__Input material__
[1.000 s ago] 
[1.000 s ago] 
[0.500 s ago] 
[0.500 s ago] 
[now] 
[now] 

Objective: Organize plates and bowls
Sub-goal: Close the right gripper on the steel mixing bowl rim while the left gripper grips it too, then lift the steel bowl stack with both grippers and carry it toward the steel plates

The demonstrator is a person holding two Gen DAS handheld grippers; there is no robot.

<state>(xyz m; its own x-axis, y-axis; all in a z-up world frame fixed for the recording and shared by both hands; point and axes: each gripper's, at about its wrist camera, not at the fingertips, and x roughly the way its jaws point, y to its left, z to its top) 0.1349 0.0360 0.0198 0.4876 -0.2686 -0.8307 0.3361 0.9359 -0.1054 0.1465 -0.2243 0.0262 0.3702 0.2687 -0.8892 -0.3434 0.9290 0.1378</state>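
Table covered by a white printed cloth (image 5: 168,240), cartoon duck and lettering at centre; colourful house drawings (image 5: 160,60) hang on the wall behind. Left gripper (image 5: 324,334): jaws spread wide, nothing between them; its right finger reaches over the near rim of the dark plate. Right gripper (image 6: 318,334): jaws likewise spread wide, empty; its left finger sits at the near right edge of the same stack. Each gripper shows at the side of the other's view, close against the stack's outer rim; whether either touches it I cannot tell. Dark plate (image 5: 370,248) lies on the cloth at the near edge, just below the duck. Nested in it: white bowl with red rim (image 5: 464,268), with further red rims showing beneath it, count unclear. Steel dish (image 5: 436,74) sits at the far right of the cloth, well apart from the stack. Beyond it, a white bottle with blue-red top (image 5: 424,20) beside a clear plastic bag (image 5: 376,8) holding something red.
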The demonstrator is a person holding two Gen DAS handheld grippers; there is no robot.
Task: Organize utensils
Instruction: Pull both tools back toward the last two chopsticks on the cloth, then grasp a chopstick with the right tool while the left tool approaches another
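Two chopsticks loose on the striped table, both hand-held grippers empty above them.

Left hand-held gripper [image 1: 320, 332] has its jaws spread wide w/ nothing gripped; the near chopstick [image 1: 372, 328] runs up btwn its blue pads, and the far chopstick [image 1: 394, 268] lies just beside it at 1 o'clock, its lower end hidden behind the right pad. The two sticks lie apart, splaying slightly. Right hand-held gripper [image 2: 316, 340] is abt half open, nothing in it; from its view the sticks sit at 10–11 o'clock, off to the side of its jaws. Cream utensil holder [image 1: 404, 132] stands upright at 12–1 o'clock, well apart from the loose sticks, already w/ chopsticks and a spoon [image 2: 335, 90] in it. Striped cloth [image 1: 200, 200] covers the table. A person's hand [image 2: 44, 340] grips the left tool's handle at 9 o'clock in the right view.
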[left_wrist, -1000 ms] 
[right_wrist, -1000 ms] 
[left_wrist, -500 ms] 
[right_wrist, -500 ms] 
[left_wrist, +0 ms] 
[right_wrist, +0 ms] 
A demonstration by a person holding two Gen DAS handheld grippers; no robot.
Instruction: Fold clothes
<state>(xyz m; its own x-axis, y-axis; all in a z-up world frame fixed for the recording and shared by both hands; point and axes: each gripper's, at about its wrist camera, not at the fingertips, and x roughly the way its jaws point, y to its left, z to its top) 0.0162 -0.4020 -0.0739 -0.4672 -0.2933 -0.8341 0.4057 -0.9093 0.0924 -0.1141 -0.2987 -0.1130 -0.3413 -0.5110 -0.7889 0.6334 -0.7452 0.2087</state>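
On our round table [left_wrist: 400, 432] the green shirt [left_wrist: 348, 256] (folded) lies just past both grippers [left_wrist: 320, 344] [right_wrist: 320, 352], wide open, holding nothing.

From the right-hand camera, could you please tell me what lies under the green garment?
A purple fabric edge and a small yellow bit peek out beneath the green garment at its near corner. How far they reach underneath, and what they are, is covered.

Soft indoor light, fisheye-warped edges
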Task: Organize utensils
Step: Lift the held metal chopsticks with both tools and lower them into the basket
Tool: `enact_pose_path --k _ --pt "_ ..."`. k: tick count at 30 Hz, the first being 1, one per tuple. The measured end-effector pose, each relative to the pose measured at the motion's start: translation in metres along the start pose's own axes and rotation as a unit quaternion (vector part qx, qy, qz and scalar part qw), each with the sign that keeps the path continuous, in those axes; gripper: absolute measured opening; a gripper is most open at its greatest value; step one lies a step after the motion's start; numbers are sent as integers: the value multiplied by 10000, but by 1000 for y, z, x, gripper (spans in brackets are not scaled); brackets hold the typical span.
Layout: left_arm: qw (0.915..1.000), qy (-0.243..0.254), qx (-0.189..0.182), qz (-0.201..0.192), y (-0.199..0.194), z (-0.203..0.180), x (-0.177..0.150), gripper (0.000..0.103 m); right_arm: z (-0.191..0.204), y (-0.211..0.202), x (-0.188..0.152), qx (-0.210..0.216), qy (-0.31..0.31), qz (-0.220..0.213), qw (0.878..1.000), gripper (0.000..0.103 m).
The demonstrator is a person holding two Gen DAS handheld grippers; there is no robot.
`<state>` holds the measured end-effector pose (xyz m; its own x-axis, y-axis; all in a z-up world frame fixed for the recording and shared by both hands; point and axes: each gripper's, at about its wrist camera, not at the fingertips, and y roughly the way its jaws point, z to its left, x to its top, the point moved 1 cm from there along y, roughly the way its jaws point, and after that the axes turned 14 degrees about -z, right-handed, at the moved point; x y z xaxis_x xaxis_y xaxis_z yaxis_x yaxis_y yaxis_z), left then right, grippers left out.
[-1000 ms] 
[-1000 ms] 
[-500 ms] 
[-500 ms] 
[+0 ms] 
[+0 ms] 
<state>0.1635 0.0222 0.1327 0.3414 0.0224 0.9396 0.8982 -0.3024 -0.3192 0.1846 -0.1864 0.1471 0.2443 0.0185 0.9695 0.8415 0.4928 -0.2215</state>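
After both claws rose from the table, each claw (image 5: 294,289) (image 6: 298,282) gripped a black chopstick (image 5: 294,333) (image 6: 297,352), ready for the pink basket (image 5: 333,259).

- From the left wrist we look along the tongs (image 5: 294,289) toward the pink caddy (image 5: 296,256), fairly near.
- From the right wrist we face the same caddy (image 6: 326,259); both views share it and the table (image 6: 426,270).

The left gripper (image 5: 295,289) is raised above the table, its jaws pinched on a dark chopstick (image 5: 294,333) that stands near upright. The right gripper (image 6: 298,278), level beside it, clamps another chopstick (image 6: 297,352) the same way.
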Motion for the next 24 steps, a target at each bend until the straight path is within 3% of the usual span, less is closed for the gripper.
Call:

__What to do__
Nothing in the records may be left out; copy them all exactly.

__Exercise output__
[1.000 s ago] 
[1.000 s ago] 
[0.500 s ago] 
[0.500 s ago] 
[now] 
[now] 

Objective: Organize plates and bowls
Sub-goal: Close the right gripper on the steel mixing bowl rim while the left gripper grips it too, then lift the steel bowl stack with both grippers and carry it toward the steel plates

The demonstrator is a person holding two Gen DAS handheld grippers; there is no robot.

<state>(xyz m; its own x-axis, y-axis; all in a z-up world frame fixed for the recording and shared by both hands; point and axes: each gripper's, at about its wrist camera, not at the fingertips, and x roughly the way its jaws point, y to its left, z to its top) 0.1349 0.0360 0.0198 0.4876 -0.2686 -0.8307 0.3361 0.9359 -0.1054 0.1465 -0.2243 0.0262 0.3702 0.2687 -0.8892 -0.3434 0.9290 0.1378</state>
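Table covered by a white printed cloth (image 5: 168,240), cartoon duck and lettering at centre; colourful house drawings (image 5: 160,60) hang on the wall behind. Left gripper (image 5: 324,334): jaws spread wide, nothing between them; its right finger reaches over the near rim of the dark plate. Right gripper (image 6: 318,334): jaws likewise spread wide, empty; its left finger sits at the near right edge of the same stack. Each gripper shows at the side of the other's view, close against the stack's outer rim; whether either touches it I cannot tell. Dark plate (image 5: 370,248) lies on the cloth at the near edge, just below the duck. Nested in it: white bowl with red rim (image 5: 464,268), with further red rims showing beneath it, count unclear. Steel dish (image 5: 436,74) sits at the far right of the cloth, well apart from the stack. Beyond it, a white bottle with blue-red top (image 5: 424,20) beside a clear plastic bag (image 5: 376,8) holding something red.
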The demonstrator is a person holding two Gen DAS handheld grippers; there is no robot.
Task: Organize utensils
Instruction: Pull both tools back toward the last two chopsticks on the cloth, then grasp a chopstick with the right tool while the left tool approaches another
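Two chopsticks loose on the striped table, both hand-held grippers empty above them.

Left hand-held gripper [image 1: 320, 332] has its jaws spread wide w/ nothing gripped; the near chopstick [image 1: 372, 328] runs up btwn its blue pads, and the far chopstick [image 1: 394, 268] lies just beside it at 1 o'clock, its lower end hidden behind the right pad. The two sticks lie apart, splaying slightly. Right hand-held gripper [image 2: 316, 340] is abt half open, nothing in it; from its view the sticks sit at 10–11 o'clock, off to the side of its jaws. Cream utensil holder [image 1: 404, 132] stands upright at 12–1 o'clock, well apart from the loose sticks, already w/ chopsticks and a spoon [image 2: 335, 90] in it. Striped cloth [image 1: 200, 200] covers the table. A person's hand [image 2: 44, 340] grips the left tool's handle at 9 o'clock in the right view.
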[left_wrist, -1000 ms] 
[right_wrist, -1000 ms] 
[left_wrist, -500 ms] 
[right_wrist, -500 ms] 
[left_wrist, +0 ms] 
[right_wrist, +0 ms] 
A demonstration by a person holding two Gen DAS handheld grippers; no robot.
Instruction: Fold clothes
<state>(xyz m; its own x-axis, y-axis; all in a z-up world frame fixed for the recording and shared by both hands; point and axes: each gripper's, at about its wrist camera, not at the fingertips, and x roughly the way its jaws point, y to its left, z to its top) 0.0162 -0.4020 -0.0739 -0.4672 -0.2933 -0.8341 0.4057 -0.9093 0.0924 -0.1141 -0.2987 -0.1130 -0.3413 -0.5110 -0.7889 0.6334 -0.7452 0.2087</state>
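On our round table [left_wrist: 400, 432] the green shirt [left_wrist: 348, 256] (folded) lies just past both grippers [left_wrist: 320, 344] [right_wrist: 320, 352], wide open, holding nothing.

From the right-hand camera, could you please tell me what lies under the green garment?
A purple fabric edge and a small yellow bit peek out beneath the green garment at its near corner. How far they reach underneath, and what they are, is covered.

Soft indoor light, fisheye-warped edges
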Task: Organize utensils
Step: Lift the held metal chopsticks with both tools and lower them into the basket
Tool: `enact_pose_path --k _ --pt "_ ..."`. k: tick count at 30 Hz, the first being 1, one per tuple. The measured end-effector pose, each relative to the pose measured at the motion's start: translation in metres along the start pose's own axes and rotation as a unit quaternion (vector part qx, qy, qz and scalar part qw), each with the sign that keeps the path continuous, in those axes; gripper: absolute measured opening; a gripper is most open at its greatest value; step one lies a step after the motion's start; numbers are sent as integers: the value multiplied by 10000, but by 1000 for y, z, x, gripper (spans in brackets are not scaled); brackets hold the typical span.
Layout: left_arm: qw (0.915..1.000), qy (-0.243..0.254), qx (-0.189..0.182), qz (-0.201..0.192), y (-0.199..0.194), z (-0.203..0.180), x (-0.177..0.150), gripper (0.000..0.103 m); right_arm: z (-0.191..0.204), y (-0.211..0.202), x (-0.188..0.152), qx (-0.210..0.216), qy (-0.31..0.31), qz (-0.220..0.213), qw (0.878..1.000), gripper (0.000..0.103 m).
The demonstrator is a person holding two Gen DAS handheld grippers; there is no robot.
`<state>` holds the measured end-effector pose (xyz m; its own x-axis, y-axis; all in a z-up world frame fixed for the recording and shared by both hands; point and axes: each gripper's, at about its wrist camera, not at the fingertips, and y roughly the way its jaws point, z to its left, x to its top, the point moved 1 cm from there along y, roughly the way its jaws point, and after that the axes turned 14 degrees about -z, right-handed, at the moved point; x y z xaxis_x xaxis_y xaxis_z yaxis_x yaxis_y yaxis_z), left then right, grippers left out.
[-1000 ms] 
[-1000 ms] 
[-500 ms] 
[-500 ms] 
[+0 ms] 
[+0 ms] 
<state>0.1635 0.0222 0.1327 0.3414 0.0224 0.9396 0.8982 -0.3024 -0.3192 0.1846 -0.1864 0.1471 0.2443 0.0185 0.9695 0.8415 0.4928 -0.2215</state>
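After both claws rose from the table, each claw (image 5: 294,289) (image 6: 298,282) gripped a black chopstick (image 5: 294,333) (image 6: 297,352), ready for the pink basket (image 5: 333,259).

- From the left wrist we look along the tongs (image 5: 294,289) toward the pink caddy (image 5: 296,256), fairly near.
- From the right wrist we face the same caddy (image 6: 326,259); both views share it and the table (image 6: 426,270).

The left gripper (image 5: 295,289) is raised above the table, its jaws pinched on a dark chopstick (image 5: 294,333) that stands near upright. The right gripper (image 6: 298,278), level beside it, clamps another chopstick (image 6: 297,352) the same way.
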Motion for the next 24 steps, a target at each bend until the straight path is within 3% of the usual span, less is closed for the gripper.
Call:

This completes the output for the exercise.